The great thing about the netbook is price (batteries not included). Of course, like any computing device of any quality, netbooks also need network access -- but I think network access will also be commoditized.
The bad things are quality, cost of ownership, and value delivered.
The Target Trutech that triggered my netbook interests was/is incredibly crummy. The hardware is crummy, the software is ugly, the usability is lousy, and in fairly short order a new wave of virus attacks will destroy the first generation linux-based netbooks.
On the platform side Google Chrome for Linux will address one set of issues. That still leaves hardware quality and virus security as obstacles to Google's Chromestellation strategy. An extra $5 spent on a keyboard will vastly improve user experience, but at the brutal low end of the market there's no brand awareness to justify a $5 price boost.
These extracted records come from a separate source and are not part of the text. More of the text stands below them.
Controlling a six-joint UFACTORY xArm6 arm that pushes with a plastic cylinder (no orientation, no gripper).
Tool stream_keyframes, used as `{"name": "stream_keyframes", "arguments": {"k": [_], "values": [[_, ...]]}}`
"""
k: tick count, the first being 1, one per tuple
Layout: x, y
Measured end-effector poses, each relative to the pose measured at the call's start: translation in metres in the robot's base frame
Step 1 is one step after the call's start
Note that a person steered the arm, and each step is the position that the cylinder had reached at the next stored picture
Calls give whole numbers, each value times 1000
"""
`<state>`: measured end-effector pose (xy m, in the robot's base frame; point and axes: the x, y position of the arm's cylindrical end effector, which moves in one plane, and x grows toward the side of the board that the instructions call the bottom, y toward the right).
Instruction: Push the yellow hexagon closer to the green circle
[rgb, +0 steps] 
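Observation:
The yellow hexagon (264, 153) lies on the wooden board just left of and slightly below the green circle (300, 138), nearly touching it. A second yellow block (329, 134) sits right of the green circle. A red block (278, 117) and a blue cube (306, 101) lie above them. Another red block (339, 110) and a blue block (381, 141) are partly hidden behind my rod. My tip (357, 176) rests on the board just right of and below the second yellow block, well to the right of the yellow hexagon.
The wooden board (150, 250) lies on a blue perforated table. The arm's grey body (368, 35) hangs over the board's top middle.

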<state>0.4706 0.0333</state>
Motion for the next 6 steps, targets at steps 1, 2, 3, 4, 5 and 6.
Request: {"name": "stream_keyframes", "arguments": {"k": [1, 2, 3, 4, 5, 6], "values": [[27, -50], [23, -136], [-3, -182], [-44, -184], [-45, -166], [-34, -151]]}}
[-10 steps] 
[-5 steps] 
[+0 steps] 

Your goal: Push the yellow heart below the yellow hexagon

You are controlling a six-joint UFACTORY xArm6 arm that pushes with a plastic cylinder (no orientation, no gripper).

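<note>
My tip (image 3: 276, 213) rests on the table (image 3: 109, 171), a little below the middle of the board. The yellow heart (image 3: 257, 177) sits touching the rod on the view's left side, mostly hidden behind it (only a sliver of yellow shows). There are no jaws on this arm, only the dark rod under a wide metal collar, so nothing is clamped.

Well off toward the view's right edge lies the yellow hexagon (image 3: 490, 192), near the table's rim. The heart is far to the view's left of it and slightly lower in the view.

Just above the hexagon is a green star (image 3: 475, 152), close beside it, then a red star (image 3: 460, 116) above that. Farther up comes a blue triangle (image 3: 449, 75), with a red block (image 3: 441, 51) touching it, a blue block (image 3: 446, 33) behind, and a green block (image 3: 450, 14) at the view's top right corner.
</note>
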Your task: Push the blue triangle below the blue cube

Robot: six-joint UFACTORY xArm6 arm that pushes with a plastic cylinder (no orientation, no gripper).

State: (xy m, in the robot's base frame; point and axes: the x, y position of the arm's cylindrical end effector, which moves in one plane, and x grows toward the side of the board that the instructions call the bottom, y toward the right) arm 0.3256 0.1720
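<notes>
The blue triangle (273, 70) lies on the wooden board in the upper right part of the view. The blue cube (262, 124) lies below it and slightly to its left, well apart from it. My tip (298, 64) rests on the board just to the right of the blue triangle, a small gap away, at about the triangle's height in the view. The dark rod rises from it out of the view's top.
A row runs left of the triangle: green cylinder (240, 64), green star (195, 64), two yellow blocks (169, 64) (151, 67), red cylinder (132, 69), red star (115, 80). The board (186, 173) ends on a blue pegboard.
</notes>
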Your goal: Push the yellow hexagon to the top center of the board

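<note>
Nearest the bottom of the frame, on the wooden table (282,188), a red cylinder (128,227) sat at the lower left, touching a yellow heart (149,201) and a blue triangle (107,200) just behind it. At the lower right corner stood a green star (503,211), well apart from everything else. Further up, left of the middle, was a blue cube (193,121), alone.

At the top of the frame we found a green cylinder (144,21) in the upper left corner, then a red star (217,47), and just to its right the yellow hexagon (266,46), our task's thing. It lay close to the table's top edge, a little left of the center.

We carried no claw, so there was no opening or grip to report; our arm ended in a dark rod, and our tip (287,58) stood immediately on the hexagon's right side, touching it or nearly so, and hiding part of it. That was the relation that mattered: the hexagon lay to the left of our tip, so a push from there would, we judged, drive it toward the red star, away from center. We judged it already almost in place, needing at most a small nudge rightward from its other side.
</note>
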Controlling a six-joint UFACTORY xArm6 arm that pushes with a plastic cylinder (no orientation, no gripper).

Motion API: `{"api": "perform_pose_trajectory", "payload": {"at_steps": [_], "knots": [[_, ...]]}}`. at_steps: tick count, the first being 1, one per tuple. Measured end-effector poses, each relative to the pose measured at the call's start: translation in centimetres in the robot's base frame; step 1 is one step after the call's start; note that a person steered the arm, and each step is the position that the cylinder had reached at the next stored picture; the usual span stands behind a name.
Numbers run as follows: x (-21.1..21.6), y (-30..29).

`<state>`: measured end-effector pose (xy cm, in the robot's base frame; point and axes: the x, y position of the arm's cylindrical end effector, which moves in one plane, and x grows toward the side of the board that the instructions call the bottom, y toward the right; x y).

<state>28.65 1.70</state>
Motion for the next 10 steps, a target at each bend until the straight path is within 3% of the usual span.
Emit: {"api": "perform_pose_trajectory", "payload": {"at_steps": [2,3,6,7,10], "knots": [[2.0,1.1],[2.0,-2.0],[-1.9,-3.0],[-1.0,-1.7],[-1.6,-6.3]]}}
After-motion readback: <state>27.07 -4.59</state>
Google, of course, can address those issues. Unlike Apple they don't have a hardware franchise to protect, and, of course, unlike Microsoft they don't have a software franchise to support.
Google will sell a Google-branded netbook. They'll do the ultra-thin Linux distro, and they'll do the antiviral and security updates. Their device, sold under the Google brand, will be able to justify the $15 higher price point that will take the $135 2011 Google netbook something everyone will own.
Which bring us, inevitably, to antitrust.
Google is now so dominant in search that a revived American antitrust division is already making noises. If they come to own the entire western, and possibly world, netbook industry they'll make the Microsoft of old look modest.
Google will sell a branded netbook, but they'll have to split the company to do it. Google 1.0 will have search, and Google 2.0 will have the netbook.